## What is being asked:
For each line below, check for the word "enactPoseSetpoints", then state how many lines contain it, with no other output.

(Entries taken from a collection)
# # # # # # #

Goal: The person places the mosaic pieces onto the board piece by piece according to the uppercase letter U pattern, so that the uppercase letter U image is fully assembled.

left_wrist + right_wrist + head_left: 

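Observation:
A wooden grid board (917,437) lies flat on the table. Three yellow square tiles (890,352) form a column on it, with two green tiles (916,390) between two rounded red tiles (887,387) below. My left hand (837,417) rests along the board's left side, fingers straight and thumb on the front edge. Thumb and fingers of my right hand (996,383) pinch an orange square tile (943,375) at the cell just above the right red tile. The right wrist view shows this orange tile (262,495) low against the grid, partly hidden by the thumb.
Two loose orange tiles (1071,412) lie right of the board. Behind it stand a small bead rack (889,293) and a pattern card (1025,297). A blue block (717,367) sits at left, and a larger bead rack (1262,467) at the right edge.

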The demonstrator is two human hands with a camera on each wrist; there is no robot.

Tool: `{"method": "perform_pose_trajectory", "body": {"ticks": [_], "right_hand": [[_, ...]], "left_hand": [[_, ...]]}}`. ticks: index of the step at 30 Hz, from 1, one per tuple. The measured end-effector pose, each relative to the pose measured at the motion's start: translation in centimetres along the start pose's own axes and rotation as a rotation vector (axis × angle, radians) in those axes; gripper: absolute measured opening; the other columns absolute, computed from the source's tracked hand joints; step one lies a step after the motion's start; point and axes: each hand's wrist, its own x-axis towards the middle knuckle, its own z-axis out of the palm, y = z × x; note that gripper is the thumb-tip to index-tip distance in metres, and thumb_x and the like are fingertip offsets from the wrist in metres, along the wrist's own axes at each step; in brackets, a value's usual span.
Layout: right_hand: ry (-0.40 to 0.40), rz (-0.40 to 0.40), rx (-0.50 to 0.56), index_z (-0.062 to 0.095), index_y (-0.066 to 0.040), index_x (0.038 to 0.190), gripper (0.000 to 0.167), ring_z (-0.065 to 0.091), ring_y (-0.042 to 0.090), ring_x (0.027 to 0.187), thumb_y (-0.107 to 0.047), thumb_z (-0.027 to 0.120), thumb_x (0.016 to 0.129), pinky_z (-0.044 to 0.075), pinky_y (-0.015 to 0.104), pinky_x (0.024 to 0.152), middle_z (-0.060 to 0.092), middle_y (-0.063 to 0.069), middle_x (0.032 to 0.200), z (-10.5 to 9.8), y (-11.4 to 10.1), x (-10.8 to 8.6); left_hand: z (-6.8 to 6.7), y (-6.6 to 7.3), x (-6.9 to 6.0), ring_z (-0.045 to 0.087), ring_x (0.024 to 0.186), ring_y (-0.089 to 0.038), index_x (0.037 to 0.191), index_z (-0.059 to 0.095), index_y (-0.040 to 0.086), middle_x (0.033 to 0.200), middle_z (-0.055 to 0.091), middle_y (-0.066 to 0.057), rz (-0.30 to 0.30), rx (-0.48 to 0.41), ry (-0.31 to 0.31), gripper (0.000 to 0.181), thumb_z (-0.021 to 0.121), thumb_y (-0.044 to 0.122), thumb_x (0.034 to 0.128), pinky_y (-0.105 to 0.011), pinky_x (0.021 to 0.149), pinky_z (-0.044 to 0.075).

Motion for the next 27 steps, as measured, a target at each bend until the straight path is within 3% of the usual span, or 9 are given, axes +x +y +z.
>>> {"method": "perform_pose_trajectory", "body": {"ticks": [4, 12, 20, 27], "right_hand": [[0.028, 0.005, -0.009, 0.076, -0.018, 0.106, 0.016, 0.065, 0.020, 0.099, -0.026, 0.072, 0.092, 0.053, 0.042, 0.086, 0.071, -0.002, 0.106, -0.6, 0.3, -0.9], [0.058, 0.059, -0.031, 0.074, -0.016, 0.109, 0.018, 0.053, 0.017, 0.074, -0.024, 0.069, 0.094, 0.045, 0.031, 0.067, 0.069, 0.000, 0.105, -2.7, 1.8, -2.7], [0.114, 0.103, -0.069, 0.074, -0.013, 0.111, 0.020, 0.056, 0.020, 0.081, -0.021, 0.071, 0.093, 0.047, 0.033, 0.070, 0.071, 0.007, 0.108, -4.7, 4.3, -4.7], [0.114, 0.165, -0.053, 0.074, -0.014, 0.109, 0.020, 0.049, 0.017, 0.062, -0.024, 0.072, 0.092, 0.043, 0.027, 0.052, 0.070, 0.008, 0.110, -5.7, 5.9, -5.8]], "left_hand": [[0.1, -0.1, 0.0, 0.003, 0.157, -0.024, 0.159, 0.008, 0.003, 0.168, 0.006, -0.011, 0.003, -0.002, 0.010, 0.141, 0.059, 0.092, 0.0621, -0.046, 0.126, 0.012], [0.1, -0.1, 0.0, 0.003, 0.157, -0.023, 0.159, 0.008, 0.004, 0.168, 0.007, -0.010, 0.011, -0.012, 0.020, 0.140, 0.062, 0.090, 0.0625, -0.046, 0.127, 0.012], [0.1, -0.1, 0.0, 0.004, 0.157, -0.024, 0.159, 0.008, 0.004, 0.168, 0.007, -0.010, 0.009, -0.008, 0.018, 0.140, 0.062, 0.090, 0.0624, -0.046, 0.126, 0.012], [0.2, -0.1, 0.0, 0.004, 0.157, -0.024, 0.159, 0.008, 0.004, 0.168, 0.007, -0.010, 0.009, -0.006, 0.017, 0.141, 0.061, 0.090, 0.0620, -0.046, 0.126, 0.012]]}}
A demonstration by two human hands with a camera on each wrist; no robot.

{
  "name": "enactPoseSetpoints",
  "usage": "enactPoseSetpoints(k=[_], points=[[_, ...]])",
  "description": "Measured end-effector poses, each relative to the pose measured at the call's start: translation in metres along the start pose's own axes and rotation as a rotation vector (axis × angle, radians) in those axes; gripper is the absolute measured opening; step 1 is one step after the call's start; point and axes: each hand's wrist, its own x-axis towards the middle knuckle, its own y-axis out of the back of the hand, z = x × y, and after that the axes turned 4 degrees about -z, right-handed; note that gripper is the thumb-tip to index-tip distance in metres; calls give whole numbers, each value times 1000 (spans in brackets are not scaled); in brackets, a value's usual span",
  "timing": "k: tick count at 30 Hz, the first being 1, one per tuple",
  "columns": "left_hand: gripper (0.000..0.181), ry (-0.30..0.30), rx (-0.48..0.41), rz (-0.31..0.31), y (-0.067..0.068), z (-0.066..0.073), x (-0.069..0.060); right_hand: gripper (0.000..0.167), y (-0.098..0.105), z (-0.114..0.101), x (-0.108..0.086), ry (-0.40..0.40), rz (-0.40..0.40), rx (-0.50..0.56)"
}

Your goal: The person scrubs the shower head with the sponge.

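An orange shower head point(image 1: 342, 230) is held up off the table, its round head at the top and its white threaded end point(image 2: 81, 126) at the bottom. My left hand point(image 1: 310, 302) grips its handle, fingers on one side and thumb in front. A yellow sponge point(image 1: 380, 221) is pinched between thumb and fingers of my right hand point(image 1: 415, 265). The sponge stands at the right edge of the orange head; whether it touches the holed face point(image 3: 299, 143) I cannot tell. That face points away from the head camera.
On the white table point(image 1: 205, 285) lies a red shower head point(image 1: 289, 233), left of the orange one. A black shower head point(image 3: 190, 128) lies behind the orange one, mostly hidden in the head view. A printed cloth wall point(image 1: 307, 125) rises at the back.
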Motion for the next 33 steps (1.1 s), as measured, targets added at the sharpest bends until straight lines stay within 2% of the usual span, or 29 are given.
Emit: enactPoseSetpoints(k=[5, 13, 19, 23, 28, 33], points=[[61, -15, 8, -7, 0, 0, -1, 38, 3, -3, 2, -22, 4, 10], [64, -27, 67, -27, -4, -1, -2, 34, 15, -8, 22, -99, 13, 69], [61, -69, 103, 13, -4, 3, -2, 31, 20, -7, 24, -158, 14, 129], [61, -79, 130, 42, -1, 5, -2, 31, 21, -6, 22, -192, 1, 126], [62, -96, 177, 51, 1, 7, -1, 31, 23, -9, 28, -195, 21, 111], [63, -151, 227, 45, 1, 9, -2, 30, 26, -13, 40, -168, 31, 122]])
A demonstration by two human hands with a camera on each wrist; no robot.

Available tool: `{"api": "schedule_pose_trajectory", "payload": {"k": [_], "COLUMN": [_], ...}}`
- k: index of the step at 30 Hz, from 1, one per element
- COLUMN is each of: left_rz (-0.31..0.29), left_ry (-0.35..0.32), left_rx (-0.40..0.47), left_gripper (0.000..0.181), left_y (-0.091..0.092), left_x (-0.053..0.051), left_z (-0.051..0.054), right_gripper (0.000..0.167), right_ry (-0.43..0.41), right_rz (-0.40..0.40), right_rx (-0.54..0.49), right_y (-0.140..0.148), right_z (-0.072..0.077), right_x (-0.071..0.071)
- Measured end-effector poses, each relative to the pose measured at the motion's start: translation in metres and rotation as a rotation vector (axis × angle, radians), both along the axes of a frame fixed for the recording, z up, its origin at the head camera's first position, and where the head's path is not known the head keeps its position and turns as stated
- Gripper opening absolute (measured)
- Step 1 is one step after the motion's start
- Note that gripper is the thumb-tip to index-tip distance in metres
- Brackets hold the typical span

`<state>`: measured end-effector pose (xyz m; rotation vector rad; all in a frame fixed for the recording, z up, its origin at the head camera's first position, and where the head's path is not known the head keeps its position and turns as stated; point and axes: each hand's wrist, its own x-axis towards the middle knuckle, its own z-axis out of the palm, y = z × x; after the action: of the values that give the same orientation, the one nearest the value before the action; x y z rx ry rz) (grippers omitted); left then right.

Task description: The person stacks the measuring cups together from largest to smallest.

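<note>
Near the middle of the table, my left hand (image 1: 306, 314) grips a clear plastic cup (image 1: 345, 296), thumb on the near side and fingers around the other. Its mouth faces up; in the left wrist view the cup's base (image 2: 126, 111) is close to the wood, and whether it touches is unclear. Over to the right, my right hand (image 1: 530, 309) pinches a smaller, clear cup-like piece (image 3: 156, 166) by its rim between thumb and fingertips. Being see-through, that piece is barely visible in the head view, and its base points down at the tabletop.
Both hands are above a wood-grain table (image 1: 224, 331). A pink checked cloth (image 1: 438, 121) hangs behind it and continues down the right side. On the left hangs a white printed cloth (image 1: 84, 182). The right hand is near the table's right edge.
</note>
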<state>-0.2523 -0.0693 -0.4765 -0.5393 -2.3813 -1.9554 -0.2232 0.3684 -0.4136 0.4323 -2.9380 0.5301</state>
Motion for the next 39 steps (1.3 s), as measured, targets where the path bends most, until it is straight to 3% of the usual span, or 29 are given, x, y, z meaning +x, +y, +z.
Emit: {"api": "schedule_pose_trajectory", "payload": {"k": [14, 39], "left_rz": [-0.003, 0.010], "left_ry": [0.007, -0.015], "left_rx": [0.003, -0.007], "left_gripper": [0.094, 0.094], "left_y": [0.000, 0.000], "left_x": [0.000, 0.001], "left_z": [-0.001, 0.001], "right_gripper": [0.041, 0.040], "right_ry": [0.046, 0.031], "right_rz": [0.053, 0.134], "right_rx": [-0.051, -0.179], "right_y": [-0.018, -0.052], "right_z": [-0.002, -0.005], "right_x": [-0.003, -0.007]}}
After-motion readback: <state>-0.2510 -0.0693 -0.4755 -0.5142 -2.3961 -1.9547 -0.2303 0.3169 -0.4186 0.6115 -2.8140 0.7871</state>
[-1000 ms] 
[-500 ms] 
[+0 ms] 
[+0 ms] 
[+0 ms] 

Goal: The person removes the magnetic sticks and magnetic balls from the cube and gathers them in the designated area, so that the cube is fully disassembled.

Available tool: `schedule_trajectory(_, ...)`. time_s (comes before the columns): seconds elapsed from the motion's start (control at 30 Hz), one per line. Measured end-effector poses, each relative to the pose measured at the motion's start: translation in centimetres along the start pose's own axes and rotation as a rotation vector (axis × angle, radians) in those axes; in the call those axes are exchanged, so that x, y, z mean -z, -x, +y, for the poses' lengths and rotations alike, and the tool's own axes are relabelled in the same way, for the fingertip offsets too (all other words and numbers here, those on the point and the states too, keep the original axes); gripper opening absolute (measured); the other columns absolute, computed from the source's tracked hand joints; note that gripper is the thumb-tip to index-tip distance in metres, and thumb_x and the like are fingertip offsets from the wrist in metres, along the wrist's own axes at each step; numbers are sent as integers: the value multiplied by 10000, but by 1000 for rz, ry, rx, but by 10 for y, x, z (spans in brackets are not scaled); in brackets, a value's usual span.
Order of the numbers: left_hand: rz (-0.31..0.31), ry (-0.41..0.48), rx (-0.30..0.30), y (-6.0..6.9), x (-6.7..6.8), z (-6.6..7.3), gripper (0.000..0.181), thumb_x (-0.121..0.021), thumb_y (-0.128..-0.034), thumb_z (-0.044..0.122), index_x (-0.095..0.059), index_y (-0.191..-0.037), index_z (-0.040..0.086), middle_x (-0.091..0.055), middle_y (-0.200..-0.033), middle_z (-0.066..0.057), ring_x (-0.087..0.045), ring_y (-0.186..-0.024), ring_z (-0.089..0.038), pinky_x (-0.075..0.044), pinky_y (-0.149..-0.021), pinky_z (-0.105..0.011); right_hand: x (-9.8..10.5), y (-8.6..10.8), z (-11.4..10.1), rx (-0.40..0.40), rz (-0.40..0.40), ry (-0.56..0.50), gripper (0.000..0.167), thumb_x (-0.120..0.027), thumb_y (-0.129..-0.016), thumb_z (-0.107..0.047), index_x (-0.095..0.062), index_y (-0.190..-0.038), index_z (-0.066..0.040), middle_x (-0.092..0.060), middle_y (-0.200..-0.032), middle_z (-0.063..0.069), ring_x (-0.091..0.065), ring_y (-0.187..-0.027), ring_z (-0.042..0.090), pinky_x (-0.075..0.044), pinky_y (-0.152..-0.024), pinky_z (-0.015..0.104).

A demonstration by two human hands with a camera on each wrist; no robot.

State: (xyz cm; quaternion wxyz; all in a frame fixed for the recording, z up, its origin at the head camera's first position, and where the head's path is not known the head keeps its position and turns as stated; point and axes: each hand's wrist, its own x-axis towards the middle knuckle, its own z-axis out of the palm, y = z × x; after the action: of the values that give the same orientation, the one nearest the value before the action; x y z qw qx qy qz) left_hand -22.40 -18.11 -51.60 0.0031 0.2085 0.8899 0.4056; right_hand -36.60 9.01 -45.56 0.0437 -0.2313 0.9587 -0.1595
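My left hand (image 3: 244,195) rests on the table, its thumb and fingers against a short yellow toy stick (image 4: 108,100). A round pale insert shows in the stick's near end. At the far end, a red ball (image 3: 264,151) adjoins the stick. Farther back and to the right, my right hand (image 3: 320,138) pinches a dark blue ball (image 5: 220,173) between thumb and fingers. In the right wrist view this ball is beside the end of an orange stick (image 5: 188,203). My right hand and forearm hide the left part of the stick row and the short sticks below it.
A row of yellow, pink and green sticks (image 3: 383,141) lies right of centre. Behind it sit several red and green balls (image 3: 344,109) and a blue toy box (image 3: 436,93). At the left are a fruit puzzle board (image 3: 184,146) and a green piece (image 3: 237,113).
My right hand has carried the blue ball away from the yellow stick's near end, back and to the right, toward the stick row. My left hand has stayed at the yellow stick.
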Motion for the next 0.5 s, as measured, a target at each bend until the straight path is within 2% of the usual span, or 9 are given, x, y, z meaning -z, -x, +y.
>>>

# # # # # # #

## Result of this task:
3